I was getting ready to simply read a book I’d seen recommended by bloggers whose tastes are similar to mine, when a copy of Gone Girl dropped into my lap. This 2012 book by Gillian Flynn is pretty much the epitome of a much buzzed-about read. I’d have to live under a rock not to know about it. It’s been mentioned all over romance sites, mystery sites, and all kinds of mainstream literary sites. Usually the literary fiction “Best Books of the Year” lists don’t hold a lot of allure for me, but this book is definitely different from just about anything out there. If I read it for review, it would be a B+.

The book opens with Nick Dunne getting called home. There he discovers his house standing open, with signs of a struggle in the living, and his wife Amy is gone. And it’s really hard to tell you much more than that without spoiling the story. Part of the genius of this book lies in its structure. Chapters are told alternately from Nick and Amy’s point of view, some set in the present and others filled with memories from the past via Amy’s diary. And as the chapters unfold, the reader notices two big things: This story is filled with many layers of secrets and it’s hard to figure out at times just how reliable the narrators truly are.

As the story unfolds, the author artfully drops in shocking revelation after shocking revelation. Just when you think you know what’s going on, it all changes. Even more importantly, just when you think you know Nick and Amy, they reveal something new. And that’s what hooked me. The twists and turns of the often surprising story captured my imagination, and I just HAD to know what happened next. In addition, Flynn is not afraid to take risks with her characters. As they evolve, some of the people in this book go to some very dark places and Flynn is pretty unflinching in that exploration.
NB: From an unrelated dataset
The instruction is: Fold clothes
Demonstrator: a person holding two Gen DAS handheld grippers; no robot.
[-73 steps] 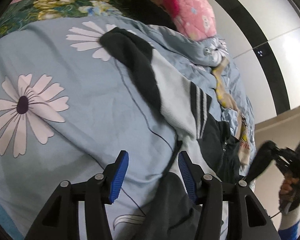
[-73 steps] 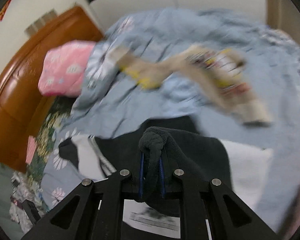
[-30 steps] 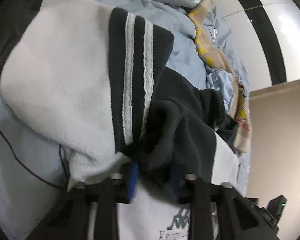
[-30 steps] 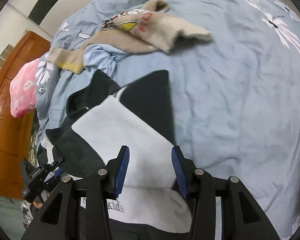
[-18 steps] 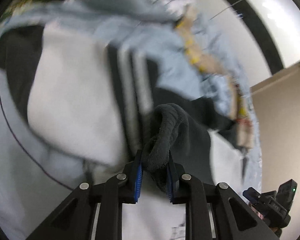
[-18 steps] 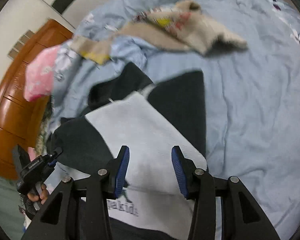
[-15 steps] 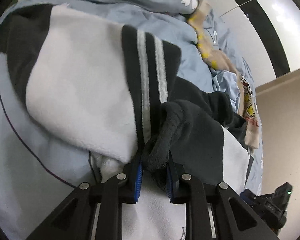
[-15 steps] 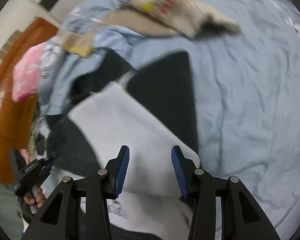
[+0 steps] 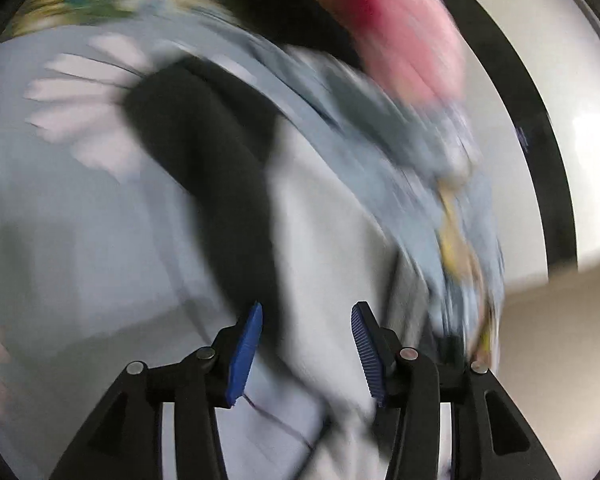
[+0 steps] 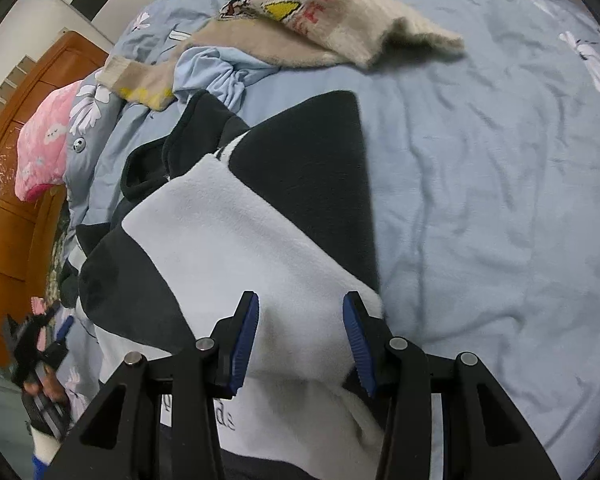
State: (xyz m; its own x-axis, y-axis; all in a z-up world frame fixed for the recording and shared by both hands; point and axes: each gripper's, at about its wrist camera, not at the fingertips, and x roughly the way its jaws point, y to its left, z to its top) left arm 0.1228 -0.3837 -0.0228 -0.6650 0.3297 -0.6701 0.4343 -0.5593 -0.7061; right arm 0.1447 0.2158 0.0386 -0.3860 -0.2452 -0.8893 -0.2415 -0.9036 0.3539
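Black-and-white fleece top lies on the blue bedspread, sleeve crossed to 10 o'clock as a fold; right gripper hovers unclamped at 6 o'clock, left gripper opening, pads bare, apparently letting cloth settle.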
A stylistic note: I’d call this book literary suspense. Flynn is a very polished writer, but also a very wordy one. In addition to experimenting with characterization and painting a very vivid portrait of a marriage, I often got the sense that the author liked playing with words. At times I enjoyed it because it shows she has a distinctive voice, but at other points, I felt like saying, “Oh, just get to the point already!” So, if you either love or hate that style of writing, just be aware that it’s there.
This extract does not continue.